TASK:
Print, word for word, the opening line of the data below and every line after it through the line that contains "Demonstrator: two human", but not the pictures.

Records from a collection:

___

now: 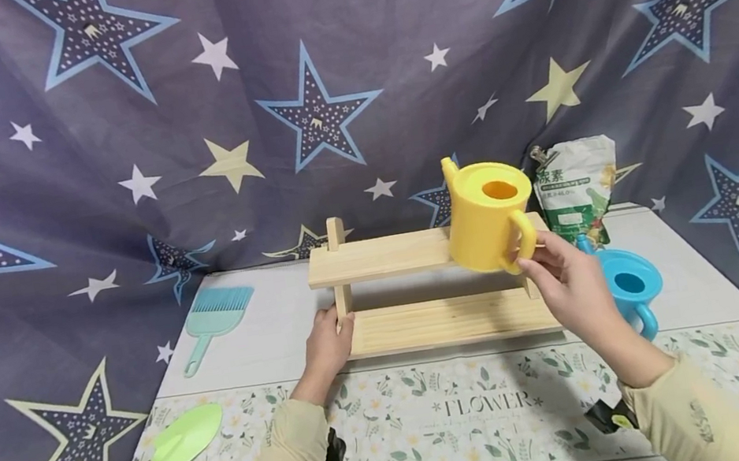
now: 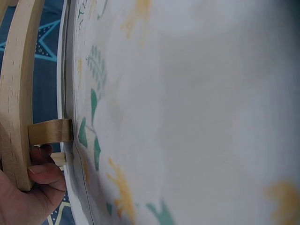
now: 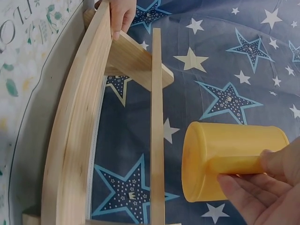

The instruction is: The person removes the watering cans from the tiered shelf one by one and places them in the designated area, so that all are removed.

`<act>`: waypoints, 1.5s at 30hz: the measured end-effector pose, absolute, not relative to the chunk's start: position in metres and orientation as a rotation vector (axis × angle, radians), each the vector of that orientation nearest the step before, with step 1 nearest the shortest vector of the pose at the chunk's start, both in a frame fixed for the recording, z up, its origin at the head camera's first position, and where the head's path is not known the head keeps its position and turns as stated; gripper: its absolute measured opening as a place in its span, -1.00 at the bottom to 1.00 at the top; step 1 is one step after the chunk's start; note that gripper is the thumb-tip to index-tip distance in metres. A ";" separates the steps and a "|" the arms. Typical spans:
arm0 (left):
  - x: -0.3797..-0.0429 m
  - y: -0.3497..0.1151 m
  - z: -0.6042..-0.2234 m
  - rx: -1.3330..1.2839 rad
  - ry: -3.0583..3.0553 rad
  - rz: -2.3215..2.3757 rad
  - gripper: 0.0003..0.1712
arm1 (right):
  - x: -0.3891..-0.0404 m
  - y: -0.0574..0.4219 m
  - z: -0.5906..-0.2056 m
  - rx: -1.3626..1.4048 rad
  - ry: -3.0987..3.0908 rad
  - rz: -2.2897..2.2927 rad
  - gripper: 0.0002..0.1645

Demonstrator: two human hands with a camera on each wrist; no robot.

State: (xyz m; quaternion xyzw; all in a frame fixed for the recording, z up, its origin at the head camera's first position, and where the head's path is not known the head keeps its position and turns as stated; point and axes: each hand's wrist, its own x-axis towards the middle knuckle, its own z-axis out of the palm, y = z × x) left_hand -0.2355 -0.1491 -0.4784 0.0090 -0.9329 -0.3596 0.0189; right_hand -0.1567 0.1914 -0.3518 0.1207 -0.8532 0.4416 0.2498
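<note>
A yellow watering can (image 1: 483,221) is held by its handle in my right hand (image 1: 574,283), thumb and fingers pinching it. In the head view the can covers the right part of the upper board of a two-tier wooden shelf (image 1: 381,258). The right wrist view shows a gap between the can (image 3: 206,159) and that board (image 3: 157,122). My left hand (image 1: 327,342) grips the left end of the shelf's lower board, by the upright. In the left wrist view its fingers (image 2: 47,173) curl round the board's end (image 2: 18,93).
A blue watering can (image 1: 627,275) stands right of the shelf, near my right forearm. Behind it is a clipped white-and-green bag (image 1: 574,188). At left lie a teal brush-like tool (image 1: 214,317) and a green trowel (image 1: 186,441). A star-patterned curtain (image 1: 345,67) hangs behind.
</note>
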 end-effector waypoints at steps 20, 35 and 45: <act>-0.235 -0.150 -0.480 0.011 -2.881 -1.107 -0.45 | -0.142 0.225 -0.355 0.264 -2.326 1.089 -0.62; -0.235 -0.150 -0.480 0.030 -2.893 -1.138 -0.43 | -0.131 0.242 -0.355 0.176 -2.336 0.996 -0.59; -0.236 -0.150 -0.479 0.009 -2.890 -1.129 -0.43 | -0.124 0.256 -0.357 0.112 -2.358 0.994 -0.57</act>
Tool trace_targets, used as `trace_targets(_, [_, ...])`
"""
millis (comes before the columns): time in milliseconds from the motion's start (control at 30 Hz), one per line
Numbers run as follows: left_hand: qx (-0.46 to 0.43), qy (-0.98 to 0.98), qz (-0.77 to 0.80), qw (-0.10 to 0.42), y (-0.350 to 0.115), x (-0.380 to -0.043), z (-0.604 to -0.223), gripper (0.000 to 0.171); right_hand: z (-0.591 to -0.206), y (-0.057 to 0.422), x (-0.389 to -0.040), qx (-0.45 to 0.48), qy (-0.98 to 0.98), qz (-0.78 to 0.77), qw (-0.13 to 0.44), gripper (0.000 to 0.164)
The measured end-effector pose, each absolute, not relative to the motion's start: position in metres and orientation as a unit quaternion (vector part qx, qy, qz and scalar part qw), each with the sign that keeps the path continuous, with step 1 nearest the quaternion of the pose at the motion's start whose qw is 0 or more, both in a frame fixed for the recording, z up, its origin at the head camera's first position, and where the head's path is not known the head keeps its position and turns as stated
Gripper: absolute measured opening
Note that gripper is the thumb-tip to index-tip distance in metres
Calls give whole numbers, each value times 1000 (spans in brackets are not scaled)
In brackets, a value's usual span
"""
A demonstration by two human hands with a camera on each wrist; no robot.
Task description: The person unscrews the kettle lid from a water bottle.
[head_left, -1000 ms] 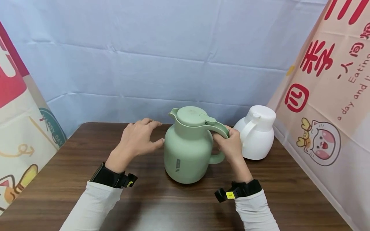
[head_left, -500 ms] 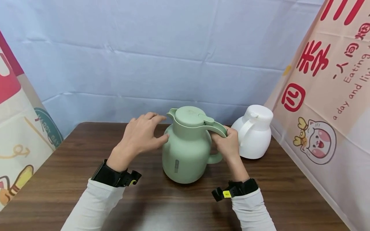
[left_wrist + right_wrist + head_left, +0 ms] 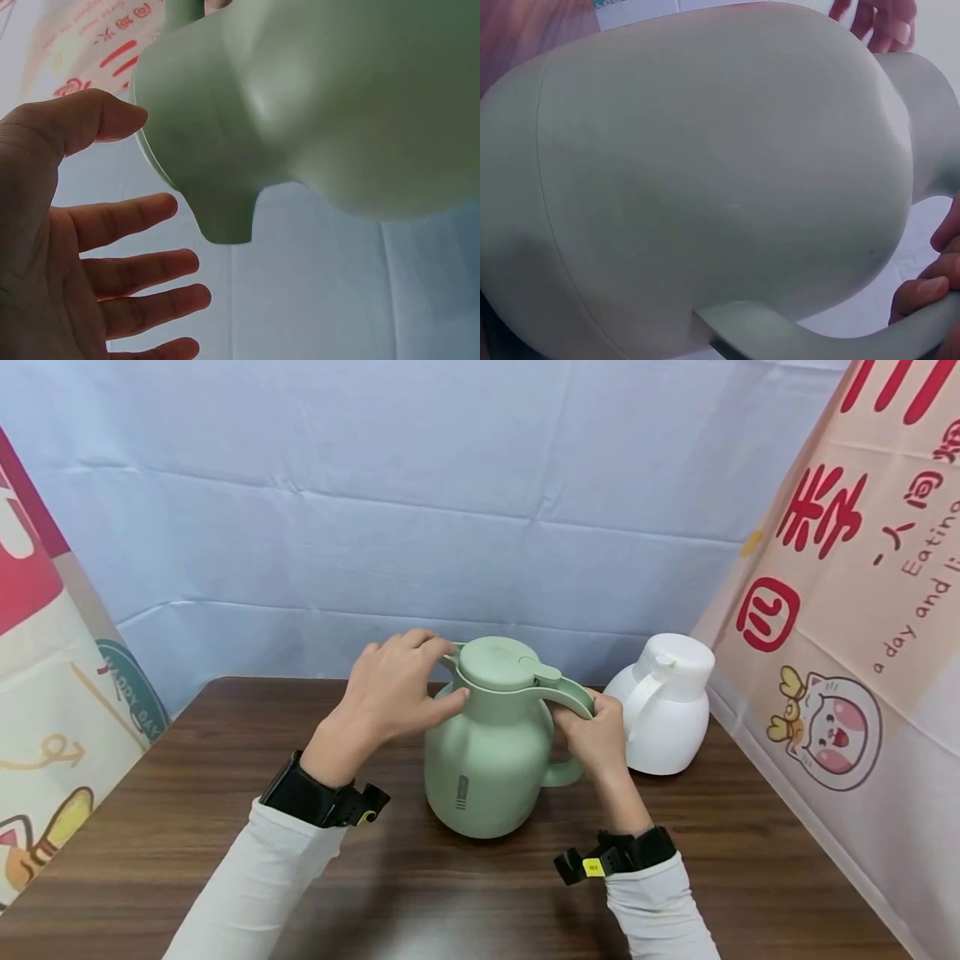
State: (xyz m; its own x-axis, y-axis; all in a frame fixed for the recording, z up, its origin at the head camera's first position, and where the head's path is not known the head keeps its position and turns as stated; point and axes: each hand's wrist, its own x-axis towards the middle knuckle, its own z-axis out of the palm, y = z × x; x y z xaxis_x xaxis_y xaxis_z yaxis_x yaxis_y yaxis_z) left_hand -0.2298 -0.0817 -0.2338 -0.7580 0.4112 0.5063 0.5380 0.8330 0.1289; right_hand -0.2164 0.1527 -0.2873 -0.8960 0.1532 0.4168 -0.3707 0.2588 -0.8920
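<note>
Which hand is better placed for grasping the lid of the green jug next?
Probably the left hand: its extended fingers hold nothing and are beside the spout, close to the lid of the green jug. The right hand grips the handle, so it seems less free.

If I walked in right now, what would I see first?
Probably the big, rounded, pale green jug standing on the dark brown wood-grain table: the right hand grips its handle, and the left hand is open by its spout. Next, perhaps, the smaller, rounded white jug beyond the right hand, then red writing on the peach cloth at far right.
</note>
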Motion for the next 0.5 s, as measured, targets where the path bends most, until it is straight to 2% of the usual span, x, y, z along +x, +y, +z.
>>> trace_targets(500, [-299, -920, -124, 223, -51, -235, -217, 47, -289, 156, -217, 74, -757, 616, 205, 41])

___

TASK OUTPUT:
now: 
now: 
now: 

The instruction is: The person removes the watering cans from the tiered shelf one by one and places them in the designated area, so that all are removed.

`<act>`: waypoints, 1.5s at 30hz: the measured end-effector pose, absolute, not relative to the chunk's start: position in metres and orientation as a rotation vector (axis × angle, radians), each the vector of that orientation nearest the step before, with step 1 nearest the shortest vector of the pose at the chunk's start, both in a frame fixed for the recording, z up, its origin at the head camera's first position, and where the head's path is not known the head keeps its position and turns as stated; gripper: its absolute measured opening as a place in its span, -1.00 at the bottom to 1.00 at the top; step 1 is one step after the chunk's start; note that gripper is the thumb-tip to index-tip distance in metres. A ";" separates the steps and a "|" the arms. Typical spans:
arm0 (left):
  - x: -0.3797..-0.0429 m
  - y: -0.3497..0.1151 m
  - z: -0.6042..-0.2234 m
  - rx: -1.3330..1.2839 rad
  - ry: -3.0583..3.0553 rad
  - rz: -2.3215..2.3757 rad
  - gripper: 0.0003..0.1712
arm1 (right):
  - x: -0.3891..-0.0404 m
  - y: -0.0574..0.4219 m
  - z: -0.5906..-0.2056 m
  - rx: -1.3626..1.4048 rad
  - ry: -3.0987..3.0908 rad
  - rz: -2.2897..2.2927 rad
  - gripper: 0.0002..0.1645

Demonstrator: two human hands with a camera on each wrist; no robot.

The answer has been given, and the exercise is done.